■ Required work ■
Word for word, transcribe all of the records.

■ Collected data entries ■
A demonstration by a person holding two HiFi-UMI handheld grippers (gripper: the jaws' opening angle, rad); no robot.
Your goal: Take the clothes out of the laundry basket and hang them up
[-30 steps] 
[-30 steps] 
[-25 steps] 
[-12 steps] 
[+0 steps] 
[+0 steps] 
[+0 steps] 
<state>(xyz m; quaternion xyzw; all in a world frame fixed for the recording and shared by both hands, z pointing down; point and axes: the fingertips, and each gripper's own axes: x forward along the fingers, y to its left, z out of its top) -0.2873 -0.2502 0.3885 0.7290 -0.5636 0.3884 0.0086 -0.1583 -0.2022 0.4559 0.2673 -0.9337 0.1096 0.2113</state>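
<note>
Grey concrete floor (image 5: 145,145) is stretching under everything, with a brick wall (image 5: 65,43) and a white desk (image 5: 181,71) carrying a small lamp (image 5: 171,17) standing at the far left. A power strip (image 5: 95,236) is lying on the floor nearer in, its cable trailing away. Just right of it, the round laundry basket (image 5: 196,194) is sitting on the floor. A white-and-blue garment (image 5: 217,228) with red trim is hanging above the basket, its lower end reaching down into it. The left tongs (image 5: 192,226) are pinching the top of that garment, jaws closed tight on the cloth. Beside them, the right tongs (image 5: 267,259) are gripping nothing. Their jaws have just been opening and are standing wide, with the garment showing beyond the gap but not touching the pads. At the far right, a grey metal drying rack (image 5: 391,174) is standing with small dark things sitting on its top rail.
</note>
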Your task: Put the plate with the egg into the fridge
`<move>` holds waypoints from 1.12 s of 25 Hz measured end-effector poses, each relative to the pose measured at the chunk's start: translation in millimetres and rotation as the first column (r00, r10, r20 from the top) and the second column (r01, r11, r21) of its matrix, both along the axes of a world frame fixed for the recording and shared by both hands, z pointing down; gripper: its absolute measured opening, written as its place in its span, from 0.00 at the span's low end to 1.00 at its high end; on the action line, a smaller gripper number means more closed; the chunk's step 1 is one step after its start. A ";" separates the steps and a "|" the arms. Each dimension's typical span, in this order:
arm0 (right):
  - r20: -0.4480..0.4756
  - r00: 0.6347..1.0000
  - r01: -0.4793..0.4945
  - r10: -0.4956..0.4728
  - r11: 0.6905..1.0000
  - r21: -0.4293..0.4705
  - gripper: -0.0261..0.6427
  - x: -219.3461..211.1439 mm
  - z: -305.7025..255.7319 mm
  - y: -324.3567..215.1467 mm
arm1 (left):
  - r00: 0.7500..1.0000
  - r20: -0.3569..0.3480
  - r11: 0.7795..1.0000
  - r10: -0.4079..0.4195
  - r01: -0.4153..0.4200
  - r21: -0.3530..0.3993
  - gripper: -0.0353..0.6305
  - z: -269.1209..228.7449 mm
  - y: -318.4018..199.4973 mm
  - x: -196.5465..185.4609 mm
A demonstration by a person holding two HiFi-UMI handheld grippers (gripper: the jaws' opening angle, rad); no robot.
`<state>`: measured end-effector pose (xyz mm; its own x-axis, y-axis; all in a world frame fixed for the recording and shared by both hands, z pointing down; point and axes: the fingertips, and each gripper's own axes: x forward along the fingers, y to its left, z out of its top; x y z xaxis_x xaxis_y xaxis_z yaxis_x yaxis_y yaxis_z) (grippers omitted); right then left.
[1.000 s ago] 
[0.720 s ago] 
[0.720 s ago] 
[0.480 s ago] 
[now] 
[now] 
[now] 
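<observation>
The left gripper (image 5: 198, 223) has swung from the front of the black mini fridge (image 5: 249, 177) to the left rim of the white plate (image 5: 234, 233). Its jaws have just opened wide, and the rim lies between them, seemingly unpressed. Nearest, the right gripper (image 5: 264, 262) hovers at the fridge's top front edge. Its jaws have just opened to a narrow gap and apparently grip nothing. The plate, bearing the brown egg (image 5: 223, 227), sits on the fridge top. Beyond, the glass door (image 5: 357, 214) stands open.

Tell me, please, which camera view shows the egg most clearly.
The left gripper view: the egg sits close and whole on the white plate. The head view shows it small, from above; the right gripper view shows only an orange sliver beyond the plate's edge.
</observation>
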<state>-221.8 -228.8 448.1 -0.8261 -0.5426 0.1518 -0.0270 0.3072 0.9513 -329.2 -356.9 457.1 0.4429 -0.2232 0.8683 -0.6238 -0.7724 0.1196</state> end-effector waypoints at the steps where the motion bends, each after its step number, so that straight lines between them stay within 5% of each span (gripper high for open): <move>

■ Answer box ■
A demonstration by a person holding two HiFi-UMI handheld grippers (gripper: the jaws' opening angle, rad); no robot.
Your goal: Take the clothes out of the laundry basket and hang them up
[-30 steps] 
[-30 steps] 
[-25 steps] 
[-12 steps] 
[+0 steps] 
[+0 steps] 
[+0 steps] 
<state>(xyz m; quaternion xyzw; all in a world frame fixed for the recording and shared by both hands, z pointing down; point and axes: the fingertips, and each gripper's own axes: x forward along the fingers, y to its left, z out of its top) -0.2873 -0.2502 0.3885 0.7290 -0.5636 0.3884 0.0086 -0.1583 -0.2022 0.4559 0.2673 -0.9337 0.1096 0.2113</state>
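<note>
Grey concrete floor (image 5: 145,145) is stretching under everything, with a brick wall (image 5: 65,43) and a white desk (image 5: 181,71) carrying a small lamp (image 5: 171,17) standing at the far left. A power strip (image 5: 95,236) is lying on the floor nearer in, its cable trailing away. Just right of it, the round laundry basket (image 5: 196,194) is sitting on the floor. A white-and-blue garment (image 5: 217,228) with red trim is hanging above the basket, its lower end reaching down into it. The left tongs (image 5: 192,226) are pinching the top of that garment, jaws closed tight on the cloth. Beside them, the right tongs (image 5: 267,259) are gripping nothing. Their jaws have just been opening and are standing wide, with the garment showing beyond the gap but not touching the pads. At the far right, a grey metal drying rack (image 5: 391,174) is standing with small dark things sitting on its top rail.
</note>
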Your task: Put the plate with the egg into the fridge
`<move>` holds waypoints from 1.12 s of 25 Hz measured end-effector poses, each relative to the pose measured at the chunk's start: translation in millimetres and rotation as the first column (r00, r10, r20 from the top) and the second column (r01, r11, r21) of its matrix, both along the axes of a world frame fixed for the recording and shared by both hands, z pointing down; gripper: its absolute measured opening, written as its place in its span, from 0.00 at the span's low end to 1.00 at its high end; on the action line, a smaller gripper number means more closed; the chunk's step 1 is one step after its start. A ";" separates the steps and a "|" the arms. Each dimension's typical span, in this order:
arm0 (right):
  - r20: -0.4480..0.4756
  - r00: 0.6347..1.0000
  - r01: -0.4793..0.4945
  - r10: -0.4956..0.4728
  - r11: 0.6905..1.0000
  - r21: -0.4293..0.4705
  - gripper: -0.0261..0.6427
  - x: -219.3461..211.1439 mm
  - z: -305.7025..255.7319 mm
  - y: -324.3567..215.1467 mm
arm1 (left):
  - r00: 0.7500..1.0000
  - r20: -0.3569..0.3480
  - r11: 0.7795..1.0000
  - r10: -0.4079..0.4195
  - r01: -0.4153..0.4200
  - r21: -0.3530..0.3993
  - gripper: -0.0353..0.6305
  - z: -269.1209..228.7449 mm
  - y: -318.4018..199.4973 mm
  - x: -196.5465..185.4609 mm
A demonstration by a person holding two HiFi-UMI handheld grippers (gripper: the jaws' opening angle, rad); no robot.
`<state>`: measured end-effector pose (xyz mm; its own x-axis, y-axis; all in a world frame fixed for the recording and shared by both hands, z pointing down; point and axes: the fingertips, and each gripper's own axes: x forward along the fingers, y to its left, z out of its top; x y z xaxis_x xaxis_y xaxis_z yaxis_x yaxis_y yaxis_z) (grippers omitted); right then left.
[1.000 s ago] 
[0.720 s ago] 
[0.720 s ago] 
[0.480 s ago] 
[now] 
[now] 
[now] 
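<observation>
The left gripper (image 5: 198, 223) has swung from the front of the black mini fridge (image 5: 249, 177) to the left rim of the white plate (image 5: 234, 233). Its jaws have just opened wide, and the rim lies between them, seemingly unpressed. Nearest, the right gripper (image 5: 264, 262) hovers at the fridge's top front edge. Its jaws have just opened to a narrow gap and apparently grip nothing. The plate, bearing the brown egg (image 5: 223, 227), sits on the fridge top. Beyond, the glass door (image 5: 357, 214) stands open.

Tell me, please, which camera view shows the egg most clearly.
The left gripper view: the egg sits close and whole on the white plate. The head view shows it small, from above; the right gripper view shows only an orange sliver beyond the plate's edge.
</observation>
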<state>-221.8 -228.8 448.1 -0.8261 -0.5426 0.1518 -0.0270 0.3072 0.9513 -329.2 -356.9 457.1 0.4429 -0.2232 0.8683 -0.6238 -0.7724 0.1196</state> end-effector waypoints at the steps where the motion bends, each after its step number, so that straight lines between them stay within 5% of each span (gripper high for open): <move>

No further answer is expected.